Copy the data as given. No line may be skipped.

----------

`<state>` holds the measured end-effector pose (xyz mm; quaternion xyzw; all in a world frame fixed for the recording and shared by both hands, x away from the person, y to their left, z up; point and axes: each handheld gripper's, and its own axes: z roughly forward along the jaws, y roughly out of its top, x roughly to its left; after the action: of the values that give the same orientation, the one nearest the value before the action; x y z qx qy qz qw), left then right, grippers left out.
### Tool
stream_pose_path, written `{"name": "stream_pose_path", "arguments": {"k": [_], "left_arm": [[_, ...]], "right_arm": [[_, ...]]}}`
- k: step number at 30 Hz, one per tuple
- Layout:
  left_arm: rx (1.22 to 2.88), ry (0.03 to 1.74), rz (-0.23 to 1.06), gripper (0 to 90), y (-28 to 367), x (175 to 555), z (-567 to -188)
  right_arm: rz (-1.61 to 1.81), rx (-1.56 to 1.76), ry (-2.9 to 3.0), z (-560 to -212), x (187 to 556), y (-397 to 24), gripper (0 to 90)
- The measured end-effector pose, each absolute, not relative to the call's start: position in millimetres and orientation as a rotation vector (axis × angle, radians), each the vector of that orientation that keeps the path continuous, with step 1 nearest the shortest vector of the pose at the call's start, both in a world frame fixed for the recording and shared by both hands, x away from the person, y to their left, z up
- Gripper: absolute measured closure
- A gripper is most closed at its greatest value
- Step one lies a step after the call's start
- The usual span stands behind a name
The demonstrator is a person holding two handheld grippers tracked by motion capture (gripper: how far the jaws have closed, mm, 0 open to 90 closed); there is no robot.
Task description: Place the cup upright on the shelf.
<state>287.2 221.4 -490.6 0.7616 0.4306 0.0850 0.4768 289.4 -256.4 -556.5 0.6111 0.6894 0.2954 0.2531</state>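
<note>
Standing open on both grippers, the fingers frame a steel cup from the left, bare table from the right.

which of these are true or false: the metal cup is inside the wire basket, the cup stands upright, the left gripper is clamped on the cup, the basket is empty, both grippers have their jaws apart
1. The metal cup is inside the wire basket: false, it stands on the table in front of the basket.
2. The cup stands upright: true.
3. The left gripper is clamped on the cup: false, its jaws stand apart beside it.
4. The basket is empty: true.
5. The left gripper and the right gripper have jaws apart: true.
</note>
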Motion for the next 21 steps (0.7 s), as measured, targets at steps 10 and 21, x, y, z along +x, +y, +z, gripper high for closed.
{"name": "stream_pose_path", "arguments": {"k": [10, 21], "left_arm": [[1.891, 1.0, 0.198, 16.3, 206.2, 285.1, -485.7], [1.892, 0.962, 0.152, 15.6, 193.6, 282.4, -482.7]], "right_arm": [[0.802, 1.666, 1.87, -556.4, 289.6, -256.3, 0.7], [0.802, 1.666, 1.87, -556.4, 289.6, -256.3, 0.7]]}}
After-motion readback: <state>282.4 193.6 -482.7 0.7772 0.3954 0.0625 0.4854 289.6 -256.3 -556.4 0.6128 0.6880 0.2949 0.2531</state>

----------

**Exercise response**.
`<state>` holds the measured end-effector pose (xyz mm; quaternion xyzw; all in a world frame fixed for the recording and shared by both hands, x away from the person, y to their left, z up; point and axes: each handheld gripper's, and its own axes: z roughly forward along the jaws, y roughly out of its top, x roughly to its left; after the action: of the values that give the same orientation, the one nearest the value before the action; x y z qx qy qz qw), left then right, grippers left out.
### Tool
stream_pose_path, written `{"name": "stream_pose_path", "arguments": {"k": [_], "left_arm": [[_, ...]], "right_arm": [[_, ...]]}}`
- k: step number at 30 Hz, one per tuple
- Layout:
  left_arm: rx (1.22 to 2.88), ry (0.03 to 1.74), rz (-0.23 to 1.06), gripper (0 to 90), y (-28 to 367), x (175 to 555), z (-567 to -188)
  right_arm: rz (-1.61 to 1.81), rx (-1.56 to 1.76), ry (-2.9 to 3.0), z (-560 to -212), x (187 to 556), y (-397 to 24), gripper (0 to 90)
- The measured end-effector pose, each absolute, not relative to the call's start: position in millimetres and orientation as a rotation vector (axis × angle, radians), each the vector of that orientation that keeps the path continuous, with step 1 nearest the shortest vector of the pose at the call's start, both in a world frame fixed for the recording and shared by both hands, x away from the person, y to their left, z up
- Gripper: absolute measured closure
- A gripper is most closed at its greatest value
- Step one lies a step after the call's start
- The usual span stands behind a name
The demonstrator is a person holding two handheld grippers tracked by motion capture (gripper: how far the jaws have closed, mm, 0 open to 90 closed); there is no robot.
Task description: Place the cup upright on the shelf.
<state>287.2 221.4 -490.6 0.7616 0.4306 0.0850 0.4768 289.4 -256.4 -556.5 0.6111 0.6894 0.2954 0.2531</state>
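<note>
Standing open on both grippers, the fingers frame a steel cup from the left, bare table from the right.

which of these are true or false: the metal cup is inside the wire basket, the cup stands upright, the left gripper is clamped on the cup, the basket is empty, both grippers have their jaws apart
1. The metal cup is inside the wire basket: false, it stands on the table in front of the basket.
2. The cup stands upright: true.
3. The left gripper is clamped on the cup: false, its jaws stand apart beside it.
4. The basket is empty: true.
5. The left gripper and the right gripper have jaws apart: true.
</note>
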Motion for the next 21 steps (0.7 s), as measured, targets at steps 10 and 21, x, y, z along +x, +y, +z, gripper high for closed.
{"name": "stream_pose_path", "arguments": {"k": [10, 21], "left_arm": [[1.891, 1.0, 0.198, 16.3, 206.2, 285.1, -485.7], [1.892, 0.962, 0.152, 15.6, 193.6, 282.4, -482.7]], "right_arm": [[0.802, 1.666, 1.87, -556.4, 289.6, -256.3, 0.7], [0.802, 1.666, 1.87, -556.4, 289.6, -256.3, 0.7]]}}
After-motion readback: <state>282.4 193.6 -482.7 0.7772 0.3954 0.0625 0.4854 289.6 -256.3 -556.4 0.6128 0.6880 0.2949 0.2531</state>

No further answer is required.